> Prompt
An exact, complete copy of the lines below is the expected answer.

-=-=-

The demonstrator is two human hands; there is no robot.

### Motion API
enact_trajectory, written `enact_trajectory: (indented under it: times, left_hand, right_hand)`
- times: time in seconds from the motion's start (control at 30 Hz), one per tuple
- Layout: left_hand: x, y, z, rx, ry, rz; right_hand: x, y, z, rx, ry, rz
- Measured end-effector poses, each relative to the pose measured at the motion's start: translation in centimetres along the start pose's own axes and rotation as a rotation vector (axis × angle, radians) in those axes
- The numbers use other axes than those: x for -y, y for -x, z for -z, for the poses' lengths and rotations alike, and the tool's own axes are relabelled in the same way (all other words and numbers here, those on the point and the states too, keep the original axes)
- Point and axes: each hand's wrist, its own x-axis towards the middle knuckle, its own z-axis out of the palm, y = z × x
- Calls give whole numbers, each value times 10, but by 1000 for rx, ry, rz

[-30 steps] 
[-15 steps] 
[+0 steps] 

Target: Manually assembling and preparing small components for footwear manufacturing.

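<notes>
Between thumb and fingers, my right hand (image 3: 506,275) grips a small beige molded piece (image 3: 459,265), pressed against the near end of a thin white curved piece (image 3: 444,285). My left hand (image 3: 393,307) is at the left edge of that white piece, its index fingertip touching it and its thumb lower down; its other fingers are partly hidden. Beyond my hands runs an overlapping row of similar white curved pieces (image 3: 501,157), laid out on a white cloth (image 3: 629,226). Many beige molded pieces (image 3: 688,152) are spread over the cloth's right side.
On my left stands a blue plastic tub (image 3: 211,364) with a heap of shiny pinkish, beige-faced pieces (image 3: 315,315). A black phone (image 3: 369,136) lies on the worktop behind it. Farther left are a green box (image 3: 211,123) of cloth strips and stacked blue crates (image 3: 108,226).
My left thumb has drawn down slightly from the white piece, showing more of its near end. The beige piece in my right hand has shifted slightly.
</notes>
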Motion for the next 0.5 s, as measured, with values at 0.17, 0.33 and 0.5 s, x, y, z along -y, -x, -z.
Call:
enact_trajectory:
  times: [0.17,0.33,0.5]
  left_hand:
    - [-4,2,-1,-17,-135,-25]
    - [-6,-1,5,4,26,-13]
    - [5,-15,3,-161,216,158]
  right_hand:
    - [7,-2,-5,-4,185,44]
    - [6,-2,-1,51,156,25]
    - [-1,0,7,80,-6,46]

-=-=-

> Solved problem
The demonstrator is two human hands; there is no robot.

### Motion API
enact_trajectory, written `enact_trajectory: (indented under it: times, left_hand, right_hand)`
- times: time in seconds from the motion's start (control at 30 Hz), one per tuple
- Layout: left_hand: x, y, z, rx, ry, rz; right_hand: x, y, z, rx, ry, rz
- Measured end-effector poses, each relative to the pose measured at the motion's start: translation in centimetres along the start pose's own axes and rotation as a rotation vector (axis × angle, radians) in those axes
- The numbers use other axes than those: x for -y, y for -x, z for -z, for the poses' lengths and rotations alike, and the tool's own axes are relabelled in the same way (all other words and numbers here, those on the point and the states too, keep the original axes)
- Point and axes: each hand's wrist, its own x-axis towards the middle knuckle, its own z-axis out of the palm, y = z × x
- Calls give whole numbers, each value times 10, but by 1000 for rx, ry, rz

[-30 steps] 
[-15 steps] 
[+0 steps] 

Target: Manually assembling and preparing small components for footwear manufacturing.

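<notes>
Between thumb and fingers, my right hand (image 3: 506,275) grips a small beige molded piece (image 3: 459,265), pressed against the near end of a thin white curved piece (image 3: 444,285). My left hand (image 3: 393,307) is at the left edge of that white piece, its index fingertip touching it and its thumb lower down; its other fingers are partly hidden. Beyond my hands runs an overlapping row of similar white curved pieces (image 3: 501,157), laid out on a white cloth (image 3: 629,226). Many beige molded pieces (image 3: 688,152) are spread over the cloth's right side.
On my left stands a blue plastic tub (image 3: 211,364) with a heap of shiny pinkish, beige-faced pieces (image 3: 315,315). A black phone (image 3: 369,136) lies on the worktop behind it. Farther left are a green box (image 3: 211,123) of cloth strips and stacked blue crates (image 3: 108,226).
My left thumb has drawn down slightly from the white piece, showing more of its near end. The beige piece in my right hand has shifted slightly.
</notes>
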Motion for the next 0.5 s, as measured, with values at 0.17, 0.33 and 0.5 s, x, y, z along -y, -x, -z.
Call:
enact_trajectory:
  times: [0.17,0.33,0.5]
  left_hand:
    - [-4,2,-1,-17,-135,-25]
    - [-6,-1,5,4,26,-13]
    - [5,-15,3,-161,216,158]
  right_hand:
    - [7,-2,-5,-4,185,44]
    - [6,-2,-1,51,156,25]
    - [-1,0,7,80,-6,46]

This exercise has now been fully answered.